Barge operators to pay NPA levies in foreign currencies
The Nigerian Ports Authority (NPA) has imposed fresh levies and dues on barge operators as part of measures to boost its revenue profile.
This is as the operators have continued to decry low patronage in business through cargo movement via the waterways.
The levies and dues will commence next month and the operators are to pay in United States dollar.
According to a document seen by The Guardian, the NPA stated that the import and export of containers, vehicles, dry, wet, bulk and general cargoes laden on barges operating within the pilotage, will attract additional levies and dues.
A breakdown of the rates on consignments includes: a 40ft container will attract $28 per unit for empty, while dry cargo will attract $2.57 per ton.

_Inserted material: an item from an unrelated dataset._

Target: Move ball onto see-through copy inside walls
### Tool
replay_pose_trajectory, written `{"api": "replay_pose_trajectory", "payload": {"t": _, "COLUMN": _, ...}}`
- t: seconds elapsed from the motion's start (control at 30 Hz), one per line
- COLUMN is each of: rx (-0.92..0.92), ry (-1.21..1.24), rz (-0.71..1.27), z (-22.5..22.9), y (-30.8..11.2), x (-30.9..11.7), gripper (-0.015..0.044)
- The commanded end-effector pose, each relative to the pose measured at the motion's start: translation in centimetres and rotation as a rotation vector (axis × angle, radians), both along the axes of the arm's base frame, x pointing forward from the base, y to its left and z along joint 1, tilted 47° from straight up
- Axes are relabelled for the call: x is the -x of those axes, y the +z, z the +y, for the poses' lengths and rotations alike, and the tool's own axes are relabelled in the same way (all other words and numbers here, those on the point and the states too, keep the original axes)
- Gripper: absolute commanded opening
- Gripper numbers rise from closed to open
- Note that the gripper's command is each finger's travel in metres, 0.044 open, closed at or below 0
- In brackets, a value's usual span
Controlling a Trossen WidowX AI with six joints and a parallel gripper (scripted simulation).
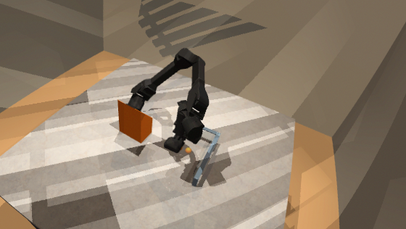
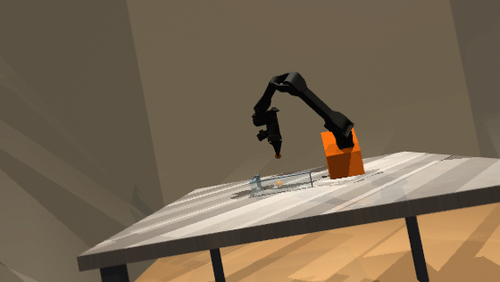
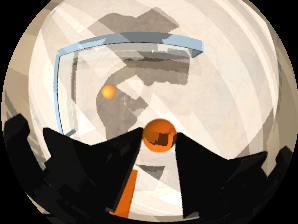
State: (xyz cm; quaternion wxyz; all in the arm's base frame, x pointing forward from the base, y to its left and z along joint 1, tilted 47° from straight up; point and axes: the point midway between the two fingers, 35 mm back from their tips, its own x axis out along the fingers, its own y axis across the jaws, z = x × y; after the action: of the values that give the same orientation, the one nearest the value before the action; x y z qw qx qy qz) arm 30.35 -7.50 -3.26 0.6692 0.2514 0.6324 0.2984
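My gripper [image 2: 278,154] [image 3: 159,134] is shut on the orange ball [image 2: 278,156] [image 3: 160,142] and holds it above the table. In the top view the arm hides most of the fingers and the held ball. The see-through copy [image 1: 188,150] [image 2: 279,184] [image 3: 109,91] is a paler orange ball at table level, inside the corner. In the wrist view it lies up and left of the held ball. The low clear walls [image 1: 206,159] [image 3: 125,38] have blue-grey top edges and meet at the upper left in the wrist view.
The orange block [image 1: 130,121] [image 2: 345,166] under the arm's base stands beside the walled corner. The table [image 1: 145,203] [image 2: 201,232] carries striped light and arm shadows. The arm arches over the table from the base.
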Motion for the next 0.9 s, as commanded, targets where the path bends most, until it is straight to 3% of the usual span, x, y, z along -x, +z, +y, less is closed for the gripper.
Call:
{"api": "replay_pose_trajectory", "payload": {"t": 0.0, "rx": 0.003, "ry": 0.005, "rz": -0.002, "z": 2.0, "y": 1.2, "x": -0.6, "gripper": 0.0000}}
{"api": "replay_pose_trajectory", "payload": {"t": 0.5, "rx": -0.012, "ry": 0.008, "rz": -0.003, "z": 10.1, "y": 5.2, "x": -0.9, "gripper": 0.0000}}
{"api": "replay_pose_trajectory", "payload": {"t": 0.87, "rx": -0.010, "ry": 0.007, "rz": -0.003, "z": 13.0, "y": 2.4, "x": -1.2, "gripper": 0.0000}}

Vehicles will attract between $45, $46 and $61, depending on the sizes, while liquid and dry bulk will attract $1.46 per ton and general cargo has $2 per ton.
It was also gathered that barge operators previously pay dues and levies to the National Inland Waterways Authority (NIWA), Federal Inland Revenue (FIRS) and Nigerian Maritime Administration and Safety Agency (NIMASA).
But with the NPA’s new policy on barge operators, there are indications that some of the operators could be forced out of business.
According to the document, the port authority described the rates as cargo and harbour dues, thus applicable for coastal movement.
NPA insisted that estate rent charges will be collected at terminals owned by it, adding that users of the facilities will be given a temporary operating license (TOL) that will entail payment of annual rent.
NPA also insisted that it will be entitled to royalty on cargo delivery operations within the terminals.
The document reads: “In line with the Nigerian Ports Authority dues and rents regulations of 2021, these charges and rates will be paid using the applicable official exchange rates at the period of operations.”
MEANWHILE, barge operators in Lagos State have expressed worries over low patronage following the drop in cargo importation into the country and reduction of cost rates by truck owners.
The bargers lamented that the business of moving cargoes from the seaports to jetties and other facilities via the waterways has dropped significantly to an all-time low, even as frustration haS started setting in for the investors.
Investigations carried out also confirmed that the cost of moving cargoes through barges within the Lagos waterways similarly dropped by 65 per cent as against 100 per cent due to the low import.
Apart from the sharp drop in the business of barging activities, shippers in the supply logistics chain have resumed trucking patronage due to affordable charges against what was obtained on the waterways carriage of cargoes.
While truck owners collect N150,000 for cargoes from Tin Can Island Port to Mile 2 or Amuwo Odofin axis, bargers collect N250,000 to the same destination, a situation that has affected the activities of waterways transportation.
Barge operators lamented that the first quarter of 2022 had been unfavourable for them due to low charges from truck owners and to further cut the cost of doing business in a bid to maximize profit.
A member of Barge Operators of Nigeria (BOAN), Jika Chibado, lamented that operators in the barging sub-sector of the maritime industry, have never had it so tough as this year’s, adding that the sudden crash in cost left some of the operators confused.
Chubado said some operators are gradually quitting the business due to the lull in patronage by shippers and freight forwarders, adding that most shippers patronise road transportation even at short distances.
“Barge operations have gone down and we cannot make a profit as we used to again,” he decried.
On his part, a barge operator, Kelvin Okechukwu, who also owns a truck, explained that the law of demand and supply has played a dominant role in the sharp drop in barge patronage, adding that waterways transportation of consignments is facing “all-time low activities”.
Okechukwu said the truck is cheaper at the moment, which is why barge operators are not getting much business.
He said the high charges on consignments for waterways transportation contributed to declining in business.
A truck owner and member of the Nigerian Association of Road Transport Owners (NARTO), Inuwa Abdullahi, attributed the lull in barge operations to low Importation since 2021.
According to him, there is a total drop in importation globally and Nigeria is not an exception.